▶ [TASK PROMPT]:
Look through the entries below for the line with "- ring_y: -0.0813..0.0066" and the line with "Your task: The", then give again exactly those two lines and all lines between them, minus the pictures.

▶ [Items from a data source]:
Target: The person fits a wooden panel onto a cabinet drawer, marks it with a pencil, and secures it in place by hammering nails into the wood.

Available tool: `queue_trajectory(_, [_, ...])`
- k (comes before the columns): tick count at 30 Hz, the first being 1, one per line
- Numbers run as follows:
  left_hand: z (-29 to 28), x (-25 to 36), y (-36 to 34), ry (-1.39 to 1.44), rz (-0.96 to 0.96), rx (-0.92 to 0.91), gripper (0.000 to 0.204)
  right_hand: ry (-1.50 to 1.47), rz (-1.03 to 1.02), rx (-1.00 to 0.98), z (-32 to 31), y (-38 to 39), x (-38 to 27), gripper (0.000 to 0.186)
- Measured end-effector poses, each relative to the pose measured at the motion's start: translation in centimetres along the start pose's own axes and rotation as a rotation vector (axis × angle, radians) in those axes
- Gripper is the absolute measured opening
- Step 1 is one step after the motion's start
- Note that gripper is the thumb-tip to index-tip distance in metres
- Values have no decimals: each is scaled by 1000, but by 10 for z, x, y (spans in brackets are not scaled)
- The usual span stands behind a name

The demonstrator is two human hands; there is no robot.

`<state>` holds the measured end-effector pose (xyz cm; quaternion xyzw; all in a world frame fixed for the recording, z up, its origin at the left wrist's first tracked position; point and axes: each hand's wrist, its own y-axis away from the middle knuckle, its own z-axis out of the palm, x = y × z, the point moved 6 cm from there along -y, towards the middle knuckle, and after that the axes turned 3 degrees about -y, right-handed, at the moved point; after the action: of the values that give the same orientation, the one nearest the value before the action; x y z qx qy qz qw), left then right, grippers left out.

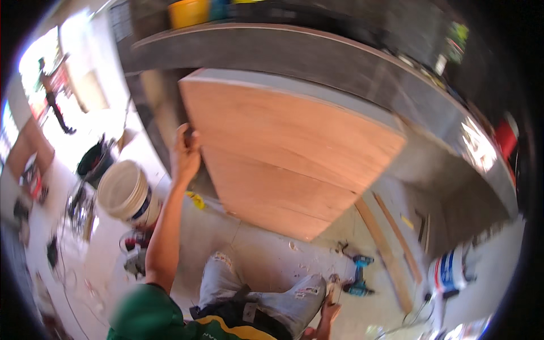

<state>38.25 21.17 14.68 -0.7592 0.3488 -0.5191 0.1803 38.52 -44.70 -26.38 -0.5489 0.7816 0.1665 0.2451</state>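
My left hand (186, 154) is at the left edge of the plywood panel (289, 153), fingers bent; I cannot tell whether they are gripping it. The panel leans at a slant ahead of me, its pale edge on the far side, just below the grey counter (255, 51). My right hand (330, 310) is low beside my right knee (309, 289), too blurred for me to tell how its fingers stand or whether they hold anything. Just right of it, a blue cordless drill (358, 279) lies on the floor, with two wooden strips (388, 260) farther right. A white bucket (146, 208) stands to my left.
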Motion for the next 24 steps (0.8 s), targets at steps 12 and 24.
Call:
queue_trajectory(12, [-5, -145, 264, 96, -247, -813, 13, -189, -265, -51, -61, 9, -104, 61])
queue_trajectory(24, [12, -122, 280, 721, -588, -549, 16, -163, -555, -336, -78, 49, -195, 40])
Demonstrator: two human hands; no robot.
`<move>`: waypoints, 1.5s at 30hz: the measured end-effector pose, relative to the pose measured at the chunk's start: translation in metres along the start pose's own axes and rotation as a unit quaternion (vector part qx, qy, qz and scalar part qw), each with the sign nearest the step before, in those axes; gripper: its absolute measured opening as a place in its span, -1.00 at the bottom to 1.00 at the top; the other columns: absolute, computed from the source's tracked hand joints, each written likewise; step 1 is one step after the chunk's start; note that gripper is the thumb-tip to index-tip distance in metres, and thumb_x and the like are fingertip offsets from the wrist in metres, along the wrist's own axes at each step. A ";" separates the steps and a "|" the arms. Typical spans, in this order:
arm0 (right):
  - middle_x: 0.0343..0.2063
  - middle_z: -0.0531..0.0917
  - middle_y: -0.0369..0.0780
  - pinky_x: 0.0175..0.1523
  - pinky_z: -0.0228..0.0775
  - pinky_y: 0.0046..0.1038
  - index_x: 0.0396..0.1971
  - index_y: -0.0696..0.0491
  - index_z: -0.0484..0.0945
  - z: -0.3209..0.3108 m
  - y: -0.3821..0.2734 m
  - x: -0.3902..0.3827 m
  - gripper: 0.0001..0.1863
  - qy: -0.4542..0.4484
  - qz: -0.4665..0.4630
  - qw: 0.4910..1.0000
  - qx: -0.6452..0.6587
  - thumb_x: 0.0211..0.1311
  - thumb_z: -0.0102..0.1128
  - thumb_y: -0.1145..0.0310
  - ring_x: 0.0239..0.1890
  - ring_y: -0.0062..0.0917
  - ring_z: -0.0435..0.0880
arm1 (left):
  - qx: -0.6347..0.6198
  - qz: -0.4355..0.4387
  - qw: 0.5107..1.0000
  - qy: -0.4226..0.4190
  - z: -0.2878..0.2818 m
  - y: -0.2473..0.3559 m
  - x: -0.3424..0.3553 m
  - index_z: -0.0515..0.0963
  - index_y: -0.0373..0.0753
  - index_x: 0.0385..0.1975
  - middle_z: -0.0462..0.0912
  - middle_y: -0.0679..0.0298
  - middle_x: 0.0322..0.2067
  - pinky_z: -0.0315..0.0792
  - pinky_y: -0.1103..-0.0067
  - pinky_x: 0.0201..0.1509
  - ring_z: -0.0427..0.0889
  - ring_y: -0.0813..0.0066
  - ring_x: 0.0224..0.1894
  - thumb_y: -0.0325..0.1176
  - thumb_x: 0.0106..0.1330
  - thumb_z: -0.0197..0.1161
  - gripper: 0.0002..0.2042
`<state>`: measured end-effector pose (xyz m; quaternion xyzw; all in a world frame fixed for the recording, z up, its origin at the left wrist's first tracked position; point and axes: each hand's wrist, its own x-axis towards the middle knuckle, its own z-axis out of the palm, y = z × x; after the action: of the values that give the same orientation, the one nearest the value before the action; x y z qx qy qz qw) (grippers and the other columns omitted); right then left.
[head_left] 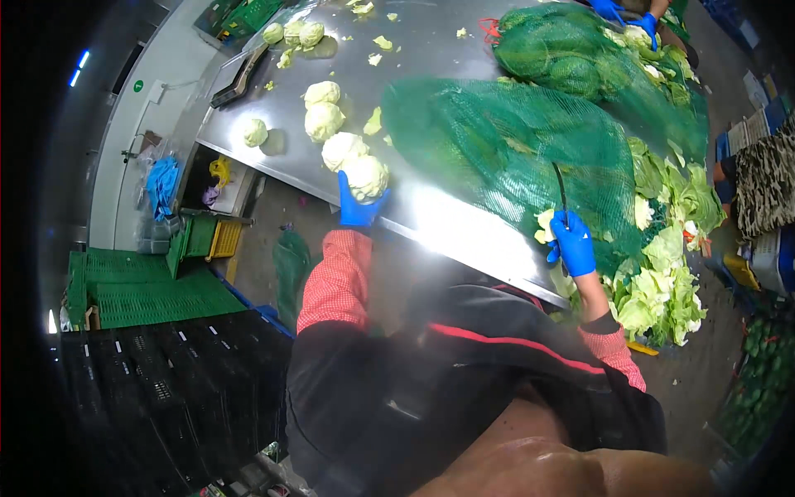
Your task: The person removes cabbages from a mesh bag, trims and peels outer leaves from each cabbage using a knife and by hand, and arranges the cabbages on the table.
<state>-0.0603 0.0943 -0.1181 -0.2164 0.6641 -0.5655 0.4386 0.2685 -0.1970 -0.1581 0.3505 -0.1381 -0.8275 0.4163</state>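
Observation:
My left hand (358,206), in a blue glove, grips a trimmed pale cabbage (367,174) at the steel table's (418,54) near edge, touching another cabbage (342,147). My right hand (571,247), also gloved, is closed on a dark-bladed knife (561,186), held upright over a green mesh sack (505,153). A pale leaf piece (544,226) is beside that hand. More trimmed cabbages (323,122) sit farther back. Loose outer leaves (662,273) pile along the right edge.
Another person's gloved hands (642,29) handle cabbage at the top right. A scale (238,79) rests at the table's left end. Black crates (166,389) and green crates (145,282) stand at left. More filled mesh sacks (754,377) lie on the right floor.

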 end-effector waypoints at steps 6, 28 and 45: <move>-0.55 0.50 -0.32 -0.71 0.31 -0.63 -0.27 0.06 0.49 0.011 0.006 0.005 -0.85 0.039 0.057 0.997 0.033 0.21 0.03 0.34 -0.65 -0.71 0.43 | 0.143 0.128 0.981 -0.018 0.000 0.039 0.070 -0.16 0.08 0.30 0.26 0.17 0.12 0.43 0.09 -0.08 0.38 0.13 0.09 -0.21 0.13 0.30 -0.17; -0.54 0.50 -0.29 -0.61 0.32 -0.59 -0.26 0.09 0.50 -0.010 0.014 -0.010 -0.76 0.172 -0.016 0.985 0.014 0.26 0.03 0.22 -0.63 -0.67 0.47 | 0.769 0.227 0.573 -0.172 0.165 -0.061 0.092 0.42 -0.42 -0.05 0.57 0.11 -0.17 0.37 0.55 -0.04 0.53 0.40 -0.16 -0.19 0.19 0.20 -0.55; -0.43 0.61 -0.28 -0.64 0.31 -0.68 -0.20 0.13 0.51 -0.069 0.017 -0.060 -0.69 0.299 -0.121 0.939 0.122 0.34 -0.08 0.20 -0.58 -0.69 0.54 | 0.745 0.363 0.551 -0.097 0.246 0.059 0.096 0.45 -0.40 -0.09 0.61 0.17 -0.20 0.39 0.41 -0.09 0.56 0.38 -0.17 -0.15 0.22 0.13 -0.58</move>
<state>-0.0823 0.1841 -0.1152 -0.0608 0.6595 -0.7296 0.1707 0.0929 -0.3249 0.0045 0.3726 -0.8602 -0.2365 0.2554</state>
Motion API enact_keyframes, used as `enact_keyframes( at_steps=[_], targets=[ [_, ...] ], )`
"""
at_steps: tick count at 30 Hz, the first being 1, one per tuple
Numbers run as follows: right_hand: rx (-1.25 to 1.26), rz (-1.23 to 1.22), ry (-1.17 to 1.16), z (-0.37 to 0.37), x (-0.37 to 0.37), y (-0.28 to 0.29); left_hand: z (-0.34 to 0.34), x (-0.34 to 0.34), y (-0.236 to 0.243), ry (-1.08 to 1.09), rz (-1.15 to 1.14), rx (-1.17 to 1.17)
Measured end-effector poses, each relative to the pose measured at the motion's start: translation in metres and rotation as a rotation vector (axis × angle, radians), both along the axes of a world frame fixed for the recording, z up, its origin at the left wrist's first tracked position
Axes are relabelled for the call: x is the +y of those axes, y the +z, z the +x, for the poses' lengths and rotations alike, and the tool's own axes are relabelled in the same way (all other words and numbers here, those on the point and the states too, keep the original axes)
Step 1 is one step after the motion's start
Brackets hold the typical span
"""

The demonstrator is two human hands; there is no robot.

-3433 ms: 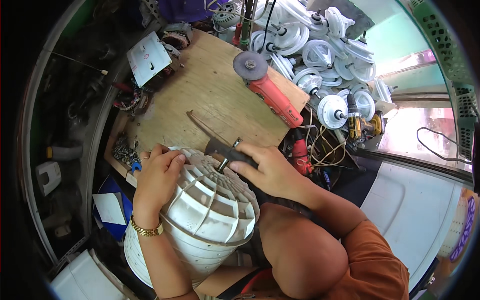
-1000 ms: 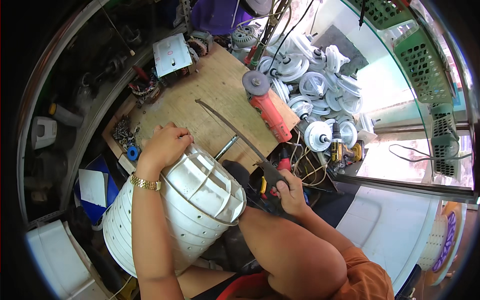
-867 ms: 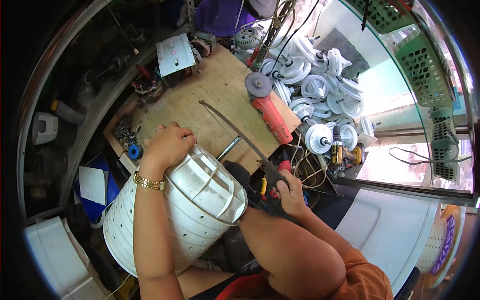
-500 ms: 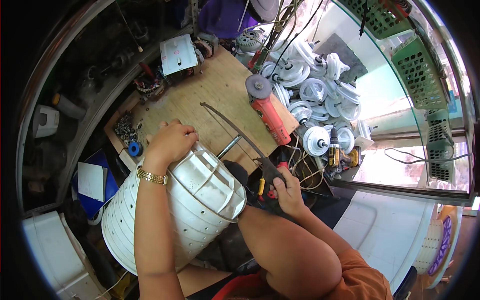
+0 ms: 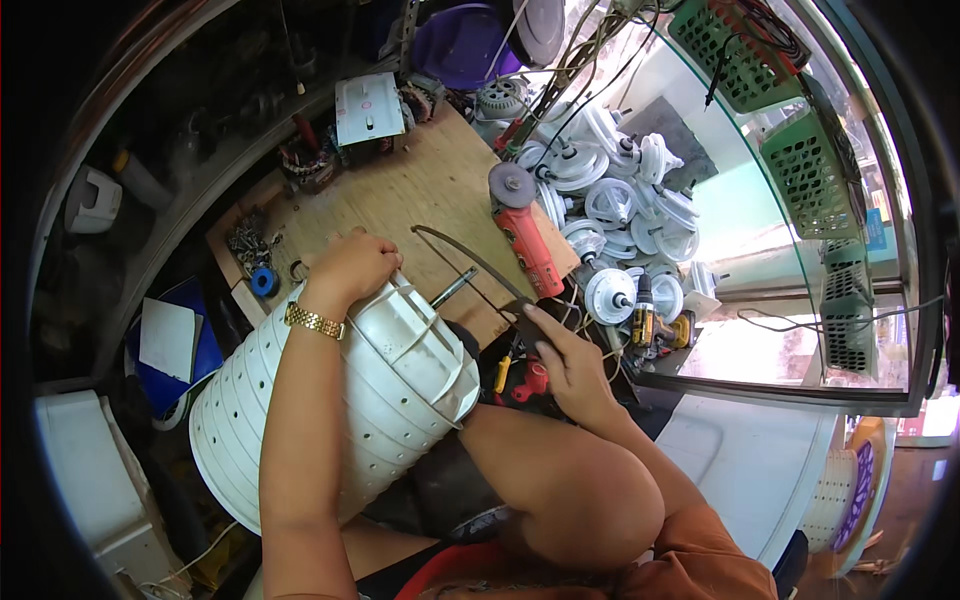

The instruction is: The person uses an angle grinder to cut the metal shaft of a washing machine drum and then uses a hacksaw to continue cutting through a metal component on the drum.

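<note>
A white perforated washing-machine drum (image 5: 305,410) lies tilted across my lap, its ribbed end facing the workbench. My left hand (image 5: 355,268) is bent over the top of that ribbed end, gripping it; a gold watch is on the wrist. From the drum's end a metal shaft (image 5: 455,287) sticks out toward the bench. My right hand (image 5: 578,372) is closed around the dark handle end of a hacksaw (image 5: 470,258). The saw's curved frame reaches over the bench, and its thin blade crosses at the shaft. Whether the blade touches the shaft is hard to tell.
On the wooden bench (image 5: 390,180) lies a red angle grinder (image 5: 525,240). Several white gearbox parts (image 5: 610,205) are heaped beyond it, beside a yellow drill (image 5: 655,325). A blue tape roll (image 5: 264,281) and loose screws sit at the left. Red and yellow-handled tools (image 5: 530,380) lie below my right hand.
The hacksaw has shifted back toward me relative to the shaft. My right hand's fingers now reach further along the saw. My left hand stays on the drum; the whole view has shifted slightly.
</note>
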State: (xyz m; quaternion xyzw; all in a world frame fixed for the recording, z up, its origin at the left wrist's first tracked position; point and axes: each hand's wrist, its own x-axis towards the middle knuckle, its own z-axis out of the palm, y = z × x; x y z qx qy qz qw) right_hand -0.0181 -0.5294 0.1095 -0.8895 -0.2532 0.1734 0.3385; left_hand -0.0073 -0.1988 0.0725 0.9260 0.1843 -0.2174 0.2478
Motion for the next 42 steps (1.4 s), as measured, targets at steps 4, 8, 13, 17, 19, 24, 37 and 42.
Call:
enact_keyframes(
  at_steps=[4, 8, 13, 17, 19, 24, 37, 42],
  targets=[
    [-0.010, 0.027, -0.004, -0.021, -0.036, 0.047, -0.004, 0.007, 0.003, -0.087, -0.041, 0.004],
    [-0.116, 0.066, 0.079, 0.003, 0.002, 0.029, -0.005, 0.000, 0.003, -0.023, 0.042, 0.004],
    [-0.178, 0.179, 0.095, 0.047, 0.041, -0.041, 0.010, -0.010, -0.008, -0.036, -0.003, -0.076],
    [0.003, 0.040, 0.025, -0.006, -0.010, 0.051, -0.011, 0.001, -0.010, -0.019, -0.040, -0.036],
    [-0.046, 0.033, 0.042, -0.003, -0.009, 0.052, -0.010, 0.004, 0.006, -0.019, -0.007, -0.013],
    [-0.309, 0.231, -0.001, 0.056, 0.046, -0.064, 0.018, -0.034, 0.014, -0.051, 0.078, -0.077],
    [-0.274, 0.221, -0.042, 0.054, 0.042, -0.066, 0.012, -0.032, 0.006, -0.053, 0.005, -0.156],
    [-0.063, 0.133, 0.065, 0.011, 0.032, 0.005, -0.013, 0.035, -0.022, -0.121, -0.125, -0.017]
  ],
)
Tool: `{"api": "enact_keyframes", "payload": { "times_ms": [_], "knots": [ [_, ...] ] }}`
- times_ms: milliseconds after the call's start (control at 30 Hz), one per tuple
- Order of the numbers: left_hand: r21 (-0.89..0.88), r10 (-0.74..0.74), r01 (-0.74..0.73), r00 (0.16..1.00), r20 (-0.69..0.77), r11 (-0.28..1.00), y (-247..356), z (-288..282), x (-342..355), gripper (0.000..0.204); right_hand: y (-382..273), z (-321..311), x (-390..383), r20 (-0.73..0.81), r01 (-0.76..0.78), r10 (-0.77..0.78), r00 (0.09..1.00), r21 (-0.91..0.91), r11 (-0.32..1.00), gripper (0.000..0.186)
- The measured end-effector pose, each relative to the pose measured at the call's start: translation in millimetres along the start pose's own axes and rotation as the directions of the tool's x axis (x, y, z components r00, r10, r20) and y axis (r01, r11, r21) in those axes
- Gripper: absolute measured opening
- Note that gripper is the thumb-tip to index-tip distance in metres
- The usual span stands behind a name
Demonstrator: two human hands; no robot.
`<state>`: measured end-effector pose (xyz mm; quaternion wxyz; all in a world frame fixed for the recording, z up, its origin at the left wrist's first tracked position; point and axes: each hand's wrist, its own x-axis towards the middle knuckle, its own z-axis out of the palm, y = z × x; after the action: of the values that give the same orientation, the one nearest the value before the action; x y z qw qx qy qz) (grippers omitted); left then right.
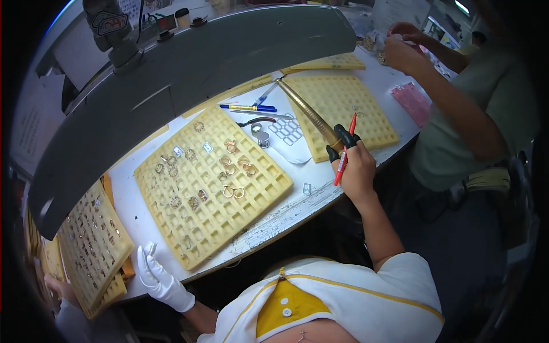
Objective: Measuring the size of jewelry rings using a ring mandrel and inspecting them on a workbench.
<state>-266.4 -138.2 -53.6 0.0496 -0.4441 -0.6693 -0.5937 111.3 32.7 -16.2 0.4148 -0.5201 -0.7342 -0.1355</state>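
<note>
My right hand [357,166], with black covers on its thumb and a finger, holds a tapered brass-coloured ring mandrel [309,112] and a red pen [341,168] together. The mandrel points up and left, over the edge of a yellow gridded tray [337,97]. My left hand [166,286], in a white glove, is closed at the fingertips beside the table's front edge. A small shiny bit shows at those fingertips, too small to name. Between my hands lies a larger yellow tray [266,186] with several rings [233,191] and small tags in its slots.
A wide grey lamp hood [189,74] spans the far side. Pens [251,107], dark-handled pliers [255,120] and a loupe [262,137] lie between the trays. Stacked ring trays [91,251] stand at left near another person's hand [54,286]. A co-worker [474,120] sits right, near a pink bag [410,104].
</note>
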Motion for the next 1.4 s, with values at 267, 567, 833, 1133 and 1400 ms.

▶ [YOUR RESPONSE]:
  - ring_y: -0.0813..0.0066
  - ring_x: 0.0224..0.1894
  - thumb_y: -0.0325..0.1176
  - thumb_x: 0.0106..0.1330
  - thumb_z: -0.0197..0.1161
  - gripper: 0.0002..0.2042
`<state>`: measured end-effector pose (xyz m; quaternion xyzw; all in a world frame fixed for the recording, z up, its origin at the left wrist's first tracked position; point and axes: each hand's wrist, its own x-axis towards the middle knuckle, its own z-axis out of the palm, y = z × x; after the action: of the values that give the same orientation, the one nearest the value before the action; x y z qx qy qz qw) (grippers and the other columns omitted); right then left.
[head_left] 
Your task: The person removes cabbages from a mesh bag, trims and peels outer leaves from each cabbage using a knife and by hand, and arranges the cabbages on the table.

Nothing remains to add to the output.